◆ Data below ◆
=== Begin Enclosure ===

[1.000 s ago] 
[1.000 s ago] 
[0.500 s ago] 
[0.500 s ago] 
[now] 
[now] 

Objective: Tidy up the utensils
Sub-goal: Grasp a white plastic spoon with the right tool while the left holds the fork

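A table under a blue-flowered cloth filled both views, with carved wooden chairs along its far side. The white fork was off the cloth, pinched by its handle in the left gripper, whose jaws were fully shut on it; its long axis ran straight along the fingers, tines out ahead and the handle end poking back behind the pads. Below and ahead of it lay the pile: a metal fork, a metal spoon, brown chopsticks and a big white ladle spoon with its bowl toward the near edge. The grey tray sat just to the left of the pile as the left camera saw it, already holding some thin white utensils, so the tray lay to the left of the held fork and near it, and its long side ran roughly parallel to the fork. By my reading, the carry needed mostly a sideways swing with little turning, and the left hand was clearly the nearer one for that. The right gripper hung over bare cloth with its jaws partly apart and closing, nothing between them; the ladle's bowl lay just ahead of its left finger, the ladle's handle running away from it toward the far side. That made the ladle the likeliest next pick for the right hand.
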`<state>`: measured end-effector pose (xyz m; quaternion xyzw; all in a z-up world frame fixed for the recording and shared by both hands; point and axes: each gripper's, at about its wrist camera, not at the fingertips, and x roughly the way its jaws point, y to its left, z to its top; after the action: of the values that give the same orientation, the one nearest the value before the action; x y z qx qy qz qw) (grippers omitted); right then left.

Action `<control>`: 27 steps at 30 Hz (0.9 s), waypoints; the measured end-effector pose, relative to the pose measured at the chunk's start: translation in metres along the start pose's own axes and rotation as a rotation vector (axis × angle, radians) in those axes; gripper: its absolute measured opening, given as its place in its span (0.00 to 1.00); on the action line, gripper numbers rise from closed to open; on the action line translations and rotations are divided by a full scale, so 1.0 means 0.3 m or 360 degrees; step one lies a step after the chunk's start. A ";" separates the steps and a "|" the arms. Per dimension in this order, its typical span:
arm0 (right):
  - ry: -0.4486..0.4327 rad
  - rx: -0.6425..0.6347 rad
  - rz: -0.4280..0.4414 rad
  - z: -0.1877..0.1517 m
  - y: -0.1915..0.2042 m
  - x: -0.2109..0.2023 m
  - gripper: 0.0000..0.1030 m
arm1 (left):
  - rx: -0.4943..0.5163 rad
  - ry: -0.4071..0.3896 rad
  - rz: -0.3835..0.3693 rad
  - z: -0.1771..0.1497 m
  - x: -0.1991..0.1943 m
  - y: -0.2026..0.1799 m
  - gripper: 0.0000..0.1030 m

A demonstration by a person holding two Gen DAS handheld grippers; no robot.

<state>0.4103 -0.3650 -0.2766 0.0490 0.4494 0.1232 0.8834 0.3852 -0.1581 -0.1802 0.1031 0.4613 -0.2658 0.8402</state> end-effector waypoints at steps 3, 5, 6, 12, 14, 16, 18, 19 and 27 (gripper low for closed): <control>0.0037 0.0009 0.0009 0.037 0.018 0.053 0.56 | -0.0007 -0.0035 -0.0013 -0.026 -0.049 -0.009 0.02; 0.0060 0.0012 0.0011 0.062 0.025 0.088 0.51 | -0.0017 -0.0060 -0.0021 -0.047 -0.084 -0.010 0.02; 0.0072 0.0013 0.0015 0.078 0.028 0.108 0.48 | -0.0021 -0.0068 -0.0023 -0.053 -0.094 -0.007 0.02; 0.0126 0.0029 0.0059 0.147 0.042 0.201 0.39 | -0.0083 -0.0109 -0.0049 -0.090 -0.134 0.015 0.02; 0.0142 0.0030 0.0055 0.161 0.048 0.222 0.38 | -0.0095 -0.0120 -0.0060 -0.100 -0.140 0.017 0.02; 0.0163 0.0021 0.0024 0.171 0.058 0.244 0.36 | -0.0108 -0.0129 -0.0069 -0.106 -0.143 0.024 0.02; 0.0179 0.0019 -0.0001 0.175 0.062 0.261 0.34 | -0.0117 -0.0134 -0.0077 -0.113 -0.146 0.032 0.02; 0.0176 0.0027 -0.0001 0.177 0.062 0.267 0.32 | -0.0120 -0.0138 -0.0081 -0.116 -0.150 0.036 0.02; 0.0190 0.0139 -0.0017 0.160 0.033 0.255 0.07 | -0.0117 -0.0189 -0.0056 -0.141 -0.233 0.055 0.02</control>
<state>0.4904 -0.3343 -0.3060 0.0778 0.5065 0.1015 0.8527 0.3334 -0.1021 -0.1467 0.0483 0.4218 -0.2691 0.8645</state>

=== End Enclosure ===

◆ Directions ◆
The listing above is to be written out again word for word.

◆ Answer section ◆
[1.000 s ago] 
[1.000 s ago] 
[0.500 s ago] 
[0.500 s ago] 
[now] 
[now] 

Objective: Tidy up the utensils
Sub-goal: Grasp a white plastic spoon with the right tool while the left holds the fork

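A table under a blue-flowered cloth filled both views, with carved wooden chairs along its far side. The white fork was off the cloth, pinched by its handle in the left gripper, whose jaws were fully shut on it; its long axis ran straight along the fingers, tines out ahead and the handle end poking back behind the pads. Below and ahead of it lay the pile: a metal fork, a metal spoon, brown chopsticks and a big white ladle spoon with its bowl toward the near edge. The grey tray sat just to the left of the pile as the left camera saw it, already holding some thin white utensils, so the tray lay to the left of the held fork and near it, and its long side ran roughly parallel to the fork. By my reading, the carry needed mostly a sideways swing with little turning, and the left hand was clearly the nearer one for that. The right gripper hung over bare cloth with its jaws partly apart and closing, nothing between them; the ladle's bowl lay just ahead of its left finger, the ladle's handle running away from it toward the far side. That made the ladle the likeliest next pick for the right hand.
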`<state>`: measured end-effector pose (xyz m; quaternion xyzw; all in a z-up world frame fixed for the recording and shared by both hands; point and axes: each gripper's, at about its wrist camera, not at the fingertips, and x roughly the way its jaws point, y to its left, z to its top; after the action: of the values that give the same orientation, the one nearest the value before the action; x y z qx qy qz qw) (grippers omitted); right then left.

Action `<control>`: 27 steps at 30 Hz (0.9 s), waypoints; the measured end-effector pose, relative to the pose measured at the chunk's start: translation in metres along the start pose's own axes and rotation as a rotation vector (axis × angle, radians) in those axes; gripper: its absolute measured opening, given as its place in its span (0.00 to 1.00); on the action line, gripper numbers rise from closed to open; on the action line translations and rotations are divided by a full scale, so 1.0 means 0.3 m or 360 degrees; step one lies a step after the chunk's start. A ";" separates the steps and a "|" the arms. Per dimension in this order, its typical span:
arm0 (right):
  - ry: -0.4486..0.4327 rad
  - rx: -0.6425..0.6347 rad
  - rz: -0.4280..0.4414 rad
  - z: -0.1877..0.1517 m
  - y: -0.1915..0.2042 m
  - x: -0.2109..0.2023 m
  - gripper: 0.0000..0.1030 m
arm1 (left):
  - rx: -0.4943..0.5163 rad
  - ry: -0.4071..0.3896 rad
  - rz: -0.3835..0.3693 rad
  - z: -0.1771..0.1497 m
  - x: -0.1991..0.1943 m
  - y: -0.2026..0.1799 m
  - gripper: 0.0000..0.1030 m

A demonstration by a person holding two Gen DAS handheld grippers; no robot.

<state>0.4103 -0.3650 -0.2766 0.0490 0.4494 0.1232 0.8834 0.3852 -0.1581 -0.1802 0.1031 0.4613 -0.2658 0.8402</state> end-effector waypoints at steps 3, 5, 6, 12, 14, 16, 18, 19 and 27 (gripper low for closed): <control>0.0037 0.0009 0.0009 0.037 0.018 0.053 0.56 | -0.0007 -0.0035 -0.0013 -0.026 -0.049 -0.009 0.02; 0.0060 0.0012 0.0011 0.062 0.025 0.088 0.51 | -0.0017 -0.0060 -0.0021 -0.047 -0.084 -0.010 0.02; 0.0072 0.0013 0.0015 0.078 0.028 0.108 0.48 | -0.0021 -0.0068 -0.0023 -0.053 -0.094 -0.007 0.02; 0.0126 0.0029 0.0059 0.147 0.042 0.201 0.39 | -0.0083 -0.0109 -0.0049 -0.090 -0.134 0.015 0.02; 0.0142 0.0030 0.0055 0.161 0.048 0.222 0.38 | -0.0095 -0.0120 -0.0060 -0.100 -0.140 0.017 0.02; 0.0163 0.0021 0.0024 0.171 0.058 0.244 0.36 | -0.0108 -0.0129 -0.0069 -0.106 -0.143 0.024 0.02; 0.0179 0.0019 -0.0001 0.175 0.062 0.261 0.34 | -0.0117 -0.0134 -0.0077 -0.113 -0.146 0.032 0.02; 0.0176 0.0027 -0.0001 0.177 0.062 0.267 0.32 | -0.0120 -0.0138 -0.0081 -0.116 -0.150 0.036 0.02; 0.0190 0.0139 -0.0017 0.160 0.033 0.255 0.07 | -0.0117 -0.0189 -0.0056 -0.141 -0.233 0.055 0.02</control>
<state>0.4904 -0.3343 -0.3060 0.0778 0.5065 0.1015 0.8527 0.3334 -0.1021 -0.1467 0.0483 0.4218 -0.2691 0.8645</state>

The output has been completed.